## [About this task]
Records follow. Select each line holding "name".

## [Exercise data]
= Beginning of Section =

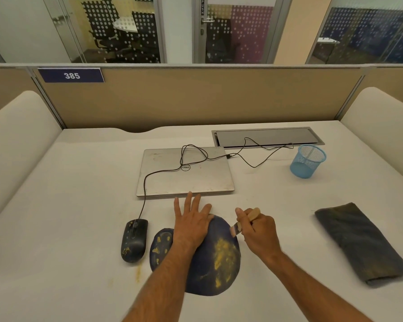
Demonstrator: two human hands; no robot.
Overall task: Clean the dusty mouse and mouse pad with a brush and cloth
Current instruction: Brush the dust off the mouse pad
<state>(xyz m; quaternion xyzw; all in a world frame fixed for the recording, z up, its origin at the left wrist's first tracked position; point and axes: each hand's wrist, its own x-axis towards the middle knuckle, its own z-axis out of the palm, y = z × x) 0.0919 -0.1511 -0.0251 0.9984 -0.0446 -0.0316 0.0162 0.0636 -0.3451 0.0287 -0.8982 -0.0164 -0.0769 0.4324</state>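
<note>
Mouse pad [215,259], dark blue and streaked with yellow dust, lies on the bench [79,182] just in front of the closed laptop [185,171]. Left hand [191,223] rests flat and open on the pad's far edge; right hand [257,231] is closed around a brush [242,223], bristles at the pad's right rim. Mouse [134,240] sits just left of the pad, cloth [361,242] well to its right. Risk: strokes toward the laptop or mouse would scatter dust onto them; a lifted left hand would let the pad slide.
</note>
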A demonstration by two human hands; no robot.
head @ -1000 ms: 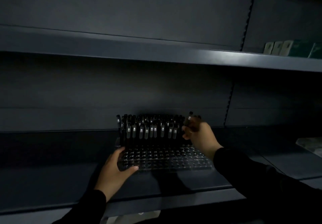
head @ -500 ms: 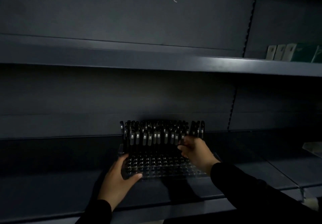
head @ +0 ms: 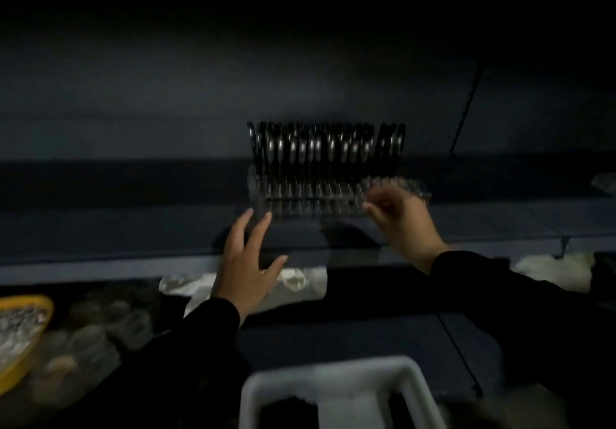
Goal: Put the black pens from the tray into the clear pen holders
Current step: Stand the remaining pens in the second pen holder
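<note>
Between loads, both hands empty: left hand (head: pixel 246 263) spread at the clear pen holder's (head: pixel 333 200) 7 o'clock, right hand (head: pixel 401 217) loosely curled at its 4 o'clock; next, probably reach to the tray (head: pixel 333 370) at 6 o'clock for black pens (head: pixel 288 412)

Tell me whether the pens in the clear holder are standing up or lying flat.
Standing up. The pens rise in rows from the back of the clear holder, clips up; its front holes look empty.
</note>
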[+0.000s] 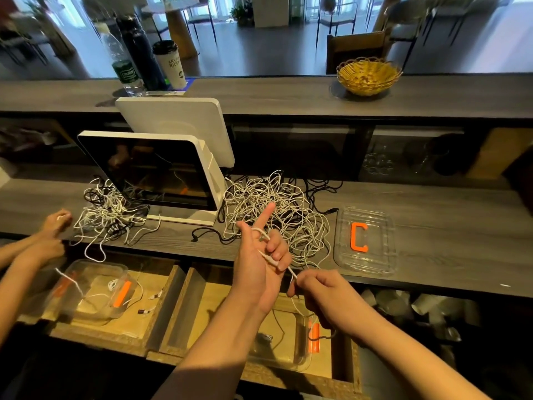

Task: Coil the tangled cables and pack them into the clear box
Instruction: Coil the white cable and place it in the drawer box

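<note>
White cable (269, 256) end pinned across my left hand (256, 264) – first wrap starting.
My right hand (323, 295) pinches the strand below; I'd feed even loops with steady tension, pulling slack gently from the tangle (277, 209) on the bench (432, 226) – the clear box (291, 342) waits beneath my hands.

A pile of tangled cables (277, 209) lies on the counter (432, 226), right of the screen terminal (161, 174); a second tangle (106, 212) lies at the terminal's left. A clear lid (364, 241) rests on the counter just right of the pile. On the raised ledge (259, 93) behind stand bottles (127, 62) and a cup (170, 64) at left, and a basket (367, 75) at right. Below the counter's near edge, a clear box (285, 342) sits in an open drawer (207, 307), another box (92, 290) to its left.
</note>
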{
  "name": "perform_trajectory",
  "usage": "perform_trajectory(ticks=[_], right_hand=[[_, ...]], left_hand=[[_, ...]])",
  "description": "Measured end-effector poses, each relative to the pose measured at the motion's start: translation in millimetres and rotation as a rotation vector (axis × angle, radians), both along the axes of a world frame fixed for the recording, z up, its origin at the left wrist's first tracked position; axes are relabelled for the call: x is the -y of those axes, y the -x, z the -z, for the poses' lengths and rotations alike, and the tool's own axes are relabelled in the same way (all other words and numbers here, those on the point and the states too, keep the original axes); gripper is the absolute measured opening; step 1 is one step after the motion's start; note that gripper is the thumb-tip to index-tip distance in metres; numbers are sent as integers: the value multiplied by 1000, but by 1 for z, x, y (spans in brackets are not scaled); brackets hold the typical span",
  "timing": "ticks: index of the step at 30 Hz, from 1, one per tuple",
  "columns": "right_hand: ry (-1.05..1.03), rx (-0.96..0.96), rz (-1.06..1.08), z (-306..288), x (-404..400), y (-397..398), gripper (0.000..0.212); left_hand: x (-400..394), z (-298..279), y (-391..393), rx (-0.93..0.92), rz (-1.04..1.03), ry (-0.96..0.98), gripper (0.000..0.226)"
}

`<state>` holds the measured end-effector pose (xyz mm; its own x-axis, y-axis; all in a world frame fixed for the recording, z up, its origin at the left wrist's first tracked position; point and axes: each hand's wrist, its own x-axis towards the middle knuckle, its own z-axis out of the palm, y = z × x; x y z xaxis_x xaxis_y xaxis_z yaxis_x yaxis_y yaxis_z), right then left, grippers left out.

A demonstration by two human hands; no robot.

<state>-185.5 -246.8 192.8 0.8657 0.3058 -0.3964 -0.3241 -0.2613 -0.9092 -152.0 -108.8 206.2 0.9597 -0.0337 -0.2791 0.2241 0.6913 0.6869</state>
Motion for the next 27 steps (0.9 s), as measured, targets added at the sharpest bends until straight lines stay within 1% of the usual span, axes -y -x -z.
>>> perform_trajectory(ticks=[3,5,6,8,10,11,12,16,18,20,21,24,25,27], right_hand=[[104,14,-60,4,-6,0,31],[240,99,-170,0,-10,1,30],[318,154,-238,-4,-12,3,30],[414,249,-347,-11,-15,4,32],[413,311,-384,-20,-20,4,34],[392,330,-381,-24,-22,3,33],[365,344,-367,-28,-24,1,31],[313,417,-291,-36,-23,-12,20],[284,471,-256,-39,-23,-19,14],[297,529,-224,-44,-22,-25,10],[316,562,-197,-47,-22,-28,11],[369,645,-72,-54,-22,-38,29],[387,663,-29,-54,-22,-41,30],[413,676,46,-52,-23,-46,25]], left_hand=[[-3,3,-4,-8,-16,-33,61],[-3,4,-7,3,-2,-98,61],[-3,4,-8,19,13,-177,60],[-2,6,-8,75,55,-432,58],[-3,7,-7,137,131,-647,57],[-4,7,-8,144,181,-697,58],[-6,7,-9,125,236,-701,60],[-20,2,-12,9,503,-560,69],[-25,-2,-12,-24,620,-538,69],[-30,-5,-13,-87,689,-464,66],[-33,-8,-14,-117,710,-418,64],[-45,-12,-18,-180,771,-321,64],[-49,-11,-20,-188,803,-295,66],[-57,-9,-23,-180,898,-260,68]])
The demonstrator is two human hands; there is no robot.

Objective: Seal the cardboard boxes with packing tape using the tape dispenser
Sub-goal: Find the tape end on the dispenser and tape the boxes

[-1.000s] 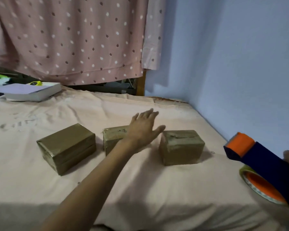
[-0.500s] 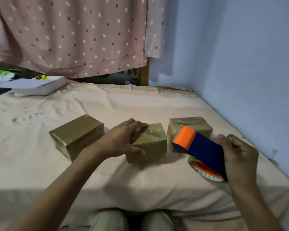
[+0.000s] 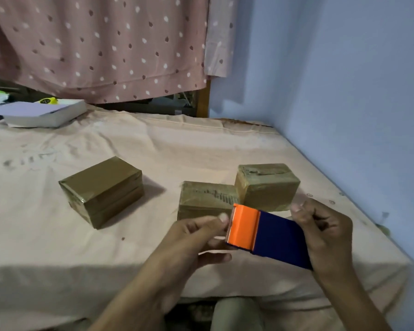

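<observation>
Both hands, left hand [image 3: 196, 237] and right hand [image 3: 325, 232], hold unlabelled tape dispenser [image 3: 268, 235].

The handheld plastic tape dispenser [image 3: 270, 237] is two-toned — a bright orange front end and a deep navy-blue body. The three tape-wrapped cardboard boxes are a dull olive-brown with a faint sheen: the left rectangular box [image 3: 103, 191], the middle box [image 3: 204, 199] with a band of fine dark ridges across its top, and the right box [image 3: 267, 186]. The wrinkled bed sheet [image 3: 81, 235] is pale peach with a few grey smudges. The hanging fabric curtain [image 3: 101, 46] is dusty pink — dotted in white and dark brown. The painted wall [image 3: 344, 80] is light blue. The thick book [image 3: 43, 113] has a lavender cover and white page edges.
</observation>
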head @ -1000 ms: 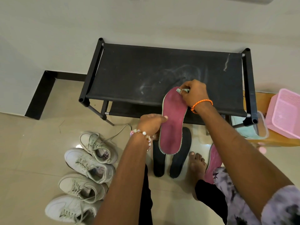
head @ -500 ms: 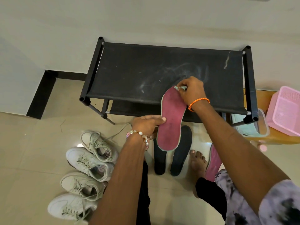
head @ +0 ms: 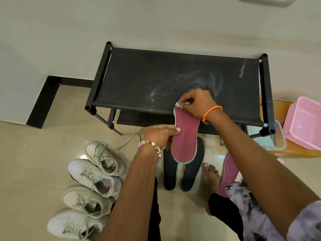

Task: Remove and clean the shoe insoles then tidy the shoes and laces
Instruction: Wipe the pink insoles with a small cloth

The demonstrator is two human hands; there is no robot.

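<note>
Midway: cleaning a pink insole (head: 185, 136), left hand (head: 160, 133) fingers pinching its edge, right hand (head: 197, 101) fingers clamping a small wipe (head: 178, 103) at its tip; other insoles (head: 192, 173) below the fingers, shoes (head: 90, 181) awaiting tidying.

beige tiled floor (head: 34, 171) under four white sneakers (head: 90, 185), two dark insoles (head: 191, 174), a black rack (head: 173, 80)

Both bare forearms reach forward and converge, the left hand (head: 160, 133) palm-down with its thumb stretched flat toward the right and its fingers curled under, the right hand (head: 198, 103) higher, wrist bent, fingers (head: 182, 106) pinched tightly together.
</note>
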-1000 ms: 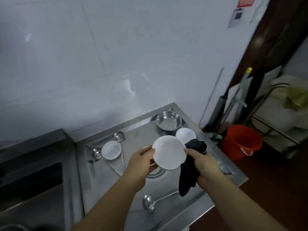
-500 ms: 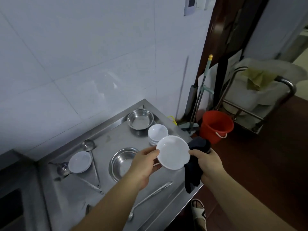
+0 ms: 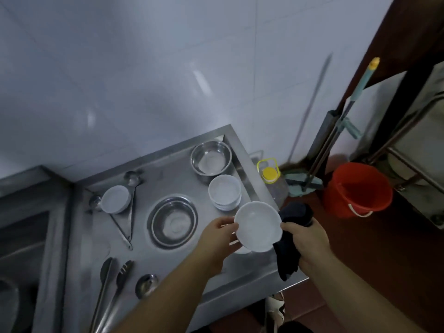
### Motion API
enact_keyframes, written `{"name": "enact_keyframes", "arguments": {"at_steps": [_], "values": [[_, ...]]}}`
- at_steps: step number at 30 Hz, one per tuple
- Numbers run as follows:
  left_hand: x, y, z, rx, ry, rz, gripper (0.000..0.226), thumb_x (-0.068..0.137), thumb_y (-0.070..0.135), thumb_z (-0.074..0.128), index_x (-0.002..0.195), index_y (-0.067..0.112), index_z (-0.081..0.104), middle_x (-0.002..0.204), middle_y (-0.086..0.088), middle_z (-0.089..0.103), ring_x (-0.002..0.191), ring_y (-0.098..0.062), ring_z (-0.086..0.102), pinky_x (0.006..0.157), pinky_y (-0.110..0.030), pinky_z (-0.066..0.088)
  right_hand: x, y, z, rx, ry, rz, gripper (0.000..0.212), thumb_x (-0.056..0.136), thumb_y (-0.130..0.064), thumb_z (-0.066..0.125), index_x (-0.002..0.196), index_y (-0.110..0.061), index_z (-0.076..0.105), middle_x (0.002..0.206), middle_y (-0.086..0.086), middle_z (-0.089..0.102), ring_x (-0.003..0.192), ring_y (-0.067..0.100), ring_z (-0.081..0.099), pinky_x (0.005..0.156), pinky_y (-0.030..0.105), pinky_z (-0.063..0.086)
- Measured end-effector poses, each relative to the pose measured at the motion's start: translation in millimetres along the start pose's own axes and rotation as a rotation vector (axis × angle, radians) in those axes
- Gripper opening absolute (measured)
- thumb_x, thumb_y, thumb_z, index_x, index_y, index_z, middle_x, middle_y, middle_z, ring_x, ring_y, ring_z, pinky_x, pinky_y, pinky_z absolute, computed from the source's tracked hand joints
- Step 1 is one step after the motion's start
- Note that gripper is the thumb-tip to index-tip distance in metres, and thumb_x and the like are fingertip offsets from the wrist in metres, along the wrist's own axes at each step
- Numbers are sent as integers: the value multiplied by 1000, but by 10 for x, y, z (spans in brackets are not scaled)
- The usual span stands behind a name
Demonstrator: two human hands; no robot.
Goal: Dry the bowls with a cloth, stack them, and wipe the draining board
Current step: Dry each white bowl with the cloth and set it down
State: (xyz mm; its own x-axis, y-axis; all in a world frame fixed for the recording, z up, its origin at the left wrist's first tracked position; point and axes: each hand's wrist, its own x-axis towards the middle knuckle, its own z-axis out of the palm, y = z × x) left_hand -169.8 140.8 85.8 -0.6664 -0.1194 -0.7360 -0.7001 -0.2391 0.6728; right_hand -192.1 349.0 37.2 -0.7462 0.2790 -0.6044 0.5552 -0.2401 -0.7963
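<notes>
Board [image 3: 168,265]: the steel draining board runs from me to the wall, with my held bowl over its near right corner.
Stack [image 3: 224,192]: white bowls nested just beyond my bowl and slightly left, near the right rim; I judge the next move a short carry forward.
Bowl [image 3: 258,225]: held level between both hands, mouth up; round, so it has no long axis.
Left hand [image 3: 217,239]: fingers curled on the bowl's left rim; I judge it the nearer to the stack.
Right hand [image 3: 308,239]: thumb on the right rim, fingers wrapped round the dark cloth [image 3: 288,258], which hangs below.
Writing: none I can read on anything here.
</notes>
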Motion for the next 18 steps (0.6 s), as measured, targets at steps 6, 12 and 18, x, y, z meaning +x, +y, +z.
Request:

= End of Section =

## [Answer space]
  "name": "perform_trajectory",
enact_keyframes, written `{"name": "enact_keyframes", "arguments": {"at_steps": [_], "values": [[_, ...]]}}`
- The usual span stands behind a name

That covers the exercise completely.